2. The system of claim 1, wherein the SSIM value is based on one or more of the brightness, contrast, and structure of the first image and the second image.
3. The system of claim 1, wherein the SIFT values are based on one or more predetermined features of the first image and the second image.
4. The system of claim 1, wherein the histogram values are based on the frequency of predetermined histogram values of the first image and the second image.

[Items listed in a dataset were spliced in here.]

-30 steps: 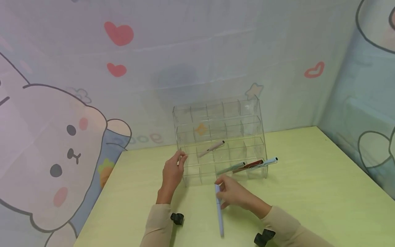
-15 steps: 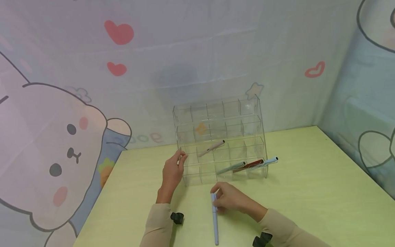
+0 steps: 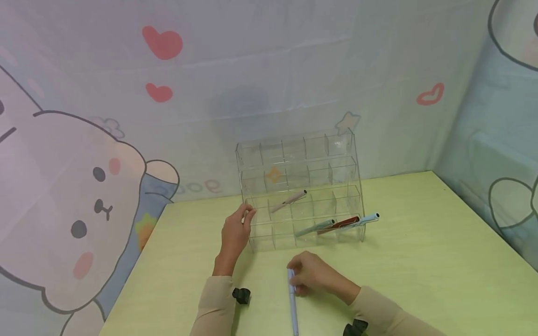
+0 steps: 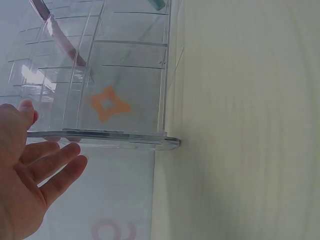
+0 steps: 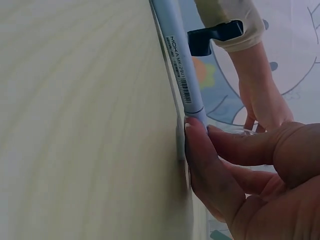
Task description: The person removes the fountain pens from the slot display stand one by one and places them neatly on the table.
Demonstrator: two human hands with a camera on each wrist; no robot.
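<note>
My right hand (image 3: 314, 276) pinches a slim lavender pen (image 3: 293, 305) near its capped end, low over the table in front of the rack. In the right wrist view, the thumb and fingertips close on the pen (image 5: 176, 55), whose barrel carries small print and a barcode. My left hand (image 3: 235, 235) grips the left side panel of a clear acrylic pen rack (image 3: 300, 175). The left wrist view has the thumb on one face of that panel (image 4: 120, 140) and the fingers on the other.
A pale pink pen (image 3: 289, 201) leans in the rack's second tier from the bottom. Along the bottom tier lean a green pen (image 3: 315, 228), a dark red pen (image 3: 339, 225) and a light blue pen (image 3: 364, 220). A printed cloth (image 3: 294, 84) hangs behind the yellow table (image 3: 412, 242).
The right hand has drawn the lavender pen back from the rack, toward the near edge and slightly left. My left hand keeps its grip on the rack's side.
</note>
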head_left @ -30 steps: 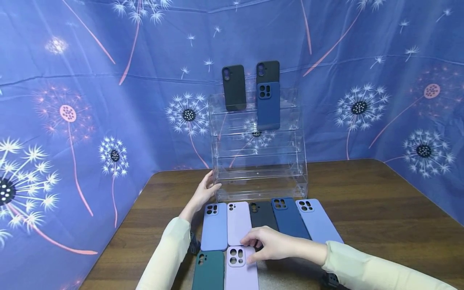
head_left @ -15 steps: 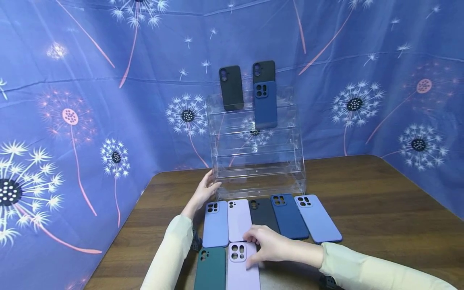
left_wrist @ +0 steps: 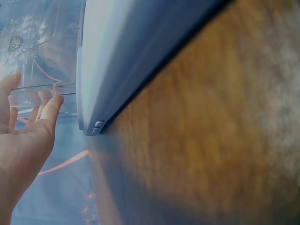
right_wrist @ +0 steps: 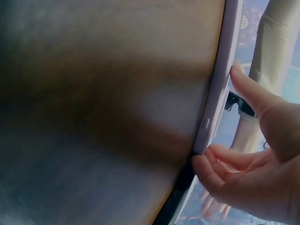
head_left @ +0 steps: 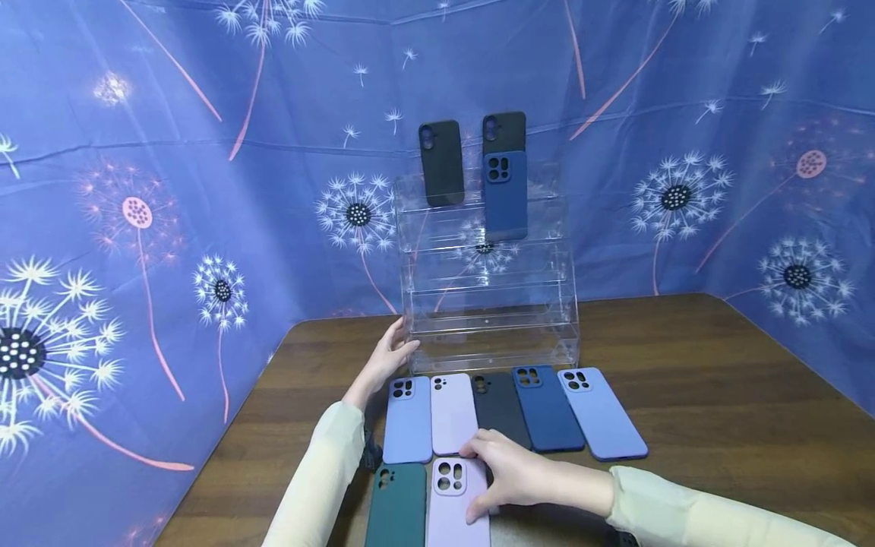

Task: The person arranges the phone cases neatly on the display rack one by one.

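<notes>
My left hand (head_left: 381, 363) holds the lower left side of a clear stepped display stand (head_left: 487, 328), thumb in front, fingers behind; the left wrist view shows its fingers (left_wrist: 52, 108) about the clear edge. My right hand (head_left: 514, 472) is at a lilac phone case (head_left: 451, 524) with a large camera cutout, lying on the table. Its thumb touches the case near the right side, and curled fingertips meet the top corner. In the right wrist view, thumb and fingers (right_wrist: 208, 171) contact the case's rim (right_wrist: 219, 89). A green phone case (head_left: 396, 505) lies just left of it.
Behind these lie a light blue case (head_left: 408, 422), a pale lilac one (head_left: 454, 414), a black one (head_left: 501, 410), a dark blue one (head_left: 550, 410) and another light blue one (head_left: 607, 418). Black cases (head_left: 443, 163) and a blue case (head_left: 506, 197) stand on the upper tiers.
My right thumb has slid nearer along the lilac phone case, so thumb and fingertips are farther apart. The left hand stays on the stand. The head view has shifted slightly.
</notes>
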Demonstrator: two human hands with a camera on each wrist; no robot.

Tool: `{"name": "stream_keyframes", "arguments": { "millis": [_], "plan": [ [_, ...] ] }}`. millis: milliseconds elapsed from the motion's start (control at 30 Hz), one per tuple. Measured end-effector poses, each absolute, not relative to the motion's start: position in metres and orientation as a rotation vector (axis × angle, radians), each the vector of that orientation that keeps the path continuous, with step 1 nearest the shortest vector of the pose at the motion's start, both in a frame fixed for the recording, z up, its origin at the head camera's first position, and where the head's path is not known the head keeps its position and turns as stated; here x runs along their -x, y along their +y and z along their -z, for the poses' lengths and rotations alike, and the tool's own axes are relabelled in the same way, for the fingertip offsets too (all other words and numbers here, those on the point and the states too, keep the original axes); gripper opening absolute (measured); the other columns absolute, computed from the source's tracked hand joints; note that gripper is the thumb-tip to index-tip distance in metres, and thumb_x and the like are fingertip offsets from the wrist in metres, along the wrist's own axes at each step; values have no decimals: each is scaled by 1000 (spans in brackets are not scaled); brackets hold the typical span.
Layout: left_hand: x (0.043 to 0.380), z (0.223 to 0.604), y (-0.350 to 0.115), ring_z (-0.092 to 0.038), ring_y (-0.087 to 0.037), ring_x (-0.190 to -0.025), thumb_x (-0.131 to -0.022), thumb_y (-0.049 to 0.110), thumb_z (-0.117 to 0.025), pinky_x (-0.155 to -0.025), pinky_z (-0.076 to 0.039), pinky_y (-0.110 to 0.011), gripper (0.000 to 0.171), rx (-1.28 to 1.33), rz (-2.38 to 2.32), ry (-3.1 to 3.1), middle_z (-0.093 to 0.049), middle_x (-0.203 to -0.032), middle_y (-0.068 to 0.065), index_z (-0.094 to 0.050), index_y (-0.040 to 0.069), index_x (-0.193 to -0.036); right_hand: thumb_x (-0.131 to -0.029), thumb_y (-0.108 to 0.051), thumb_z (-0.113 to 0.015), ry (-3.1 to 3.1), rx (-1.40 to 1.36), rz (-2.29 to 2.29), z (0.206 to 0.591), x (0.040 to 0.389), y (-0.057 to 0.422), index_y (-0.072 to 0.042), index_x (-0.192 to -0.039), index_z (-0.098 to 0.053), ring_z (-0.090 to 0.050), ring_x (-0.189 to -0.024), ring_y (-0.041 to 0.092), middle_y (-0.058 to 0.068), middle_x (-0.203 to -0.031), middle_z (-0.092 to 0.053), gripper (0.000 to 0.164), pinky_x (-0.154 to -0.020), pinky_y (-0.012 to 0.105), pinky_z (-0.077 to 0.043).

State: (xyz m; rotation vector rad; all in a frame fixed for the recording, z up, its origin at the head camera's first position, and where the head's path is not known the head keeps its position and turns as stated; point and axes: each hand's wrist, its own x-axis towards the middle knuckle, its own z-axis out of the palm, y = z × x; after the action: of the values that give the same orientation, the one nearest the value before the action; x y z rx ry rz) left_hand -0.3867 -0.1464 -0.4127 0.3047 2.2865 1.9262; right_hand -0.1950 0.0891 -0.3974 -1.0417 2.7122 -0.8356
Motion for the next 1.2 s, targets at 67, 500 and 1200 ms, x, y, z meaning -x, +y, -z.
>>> {"name": "stream_keyframes", "arguments": {
  "millis": [67, 500, 1200],
  "plan": [
    [387, 412, -146, -44, -33, -129, -95, 17, -55, -104, -38, -51, 67, -314, -1915, 2296, -30, -150, -16, -18, 18, -151, -59, -49, -84, 2741, 1035, 795, 397, 193, 88, -2, -109, -62, -50, -94, 9, -1, -100, -56, 71, -83, 27, -47],
    [389, 415, -147, -45, -33, -128, -94, 16, -57, -103, -40, -50, 67, -349, -1951, 2268, -32, -149, -18, -19, 18, -150, -56, -51, -85, 2829, 973, 766, 398, 186, 86, 4, -100, -65, -43, -79, 6, -3, -88, -44, 73, -70, 24, -45],
    [388, 416, -147, -42, -35, -130, -95, 14, -55, -105, -37, -52, 66, -355, -1968, 2252, -29, -150, -19, -19, 17, -150, -60, -25, -88, 2500, 941, 1288, 399, 198, 94, -5, -103, -50, -47, -72, 2, 2, -94, -44, 61, -60, 16, -46]
  ]
}}
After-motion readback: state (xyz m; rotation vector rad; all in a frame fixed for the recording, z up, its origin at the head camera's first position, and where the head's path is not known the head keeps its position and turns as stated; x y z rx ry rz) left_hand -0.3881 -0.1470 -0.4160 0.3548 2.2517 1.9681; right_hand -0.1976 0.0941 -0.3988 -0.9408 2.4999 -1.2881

5. A non-transitory computer-readable storage medium having program instructions stored thereon, the program instructions being operable, when executed by one or more processors, to cause the one or more processors to perform operations including: Receive a first image, wherein the first image includes at least one first object; Receive a second image, wherein the second image includes at least one second object; The structural similarity index (SSIM) value is calculated based on the at least one first object and the at least one second object. Scale-invariant feature transform (SIFT) values are calculated based on the at least one first object and the at least one second object. The adjusted SIFT value is calculated by multiplying the SIFT value by an SSIM factor that decreases as the SSIM value increases; Histogram values are calculated based on the at least one first object and the at least one second object; The adjusted histogram value is calculated by multiplying the histogram value by the SSIM factor and then by the SIFT factor, which decreases as the SIFT value increases. Calculate the sum of the SSIM value, the adjusted SIFT value, and the adjusted histogram value; as well as The similarity score is calculated based on the sum of the SSIM value, the adjusted SIFT value, and the adjusted histogram value.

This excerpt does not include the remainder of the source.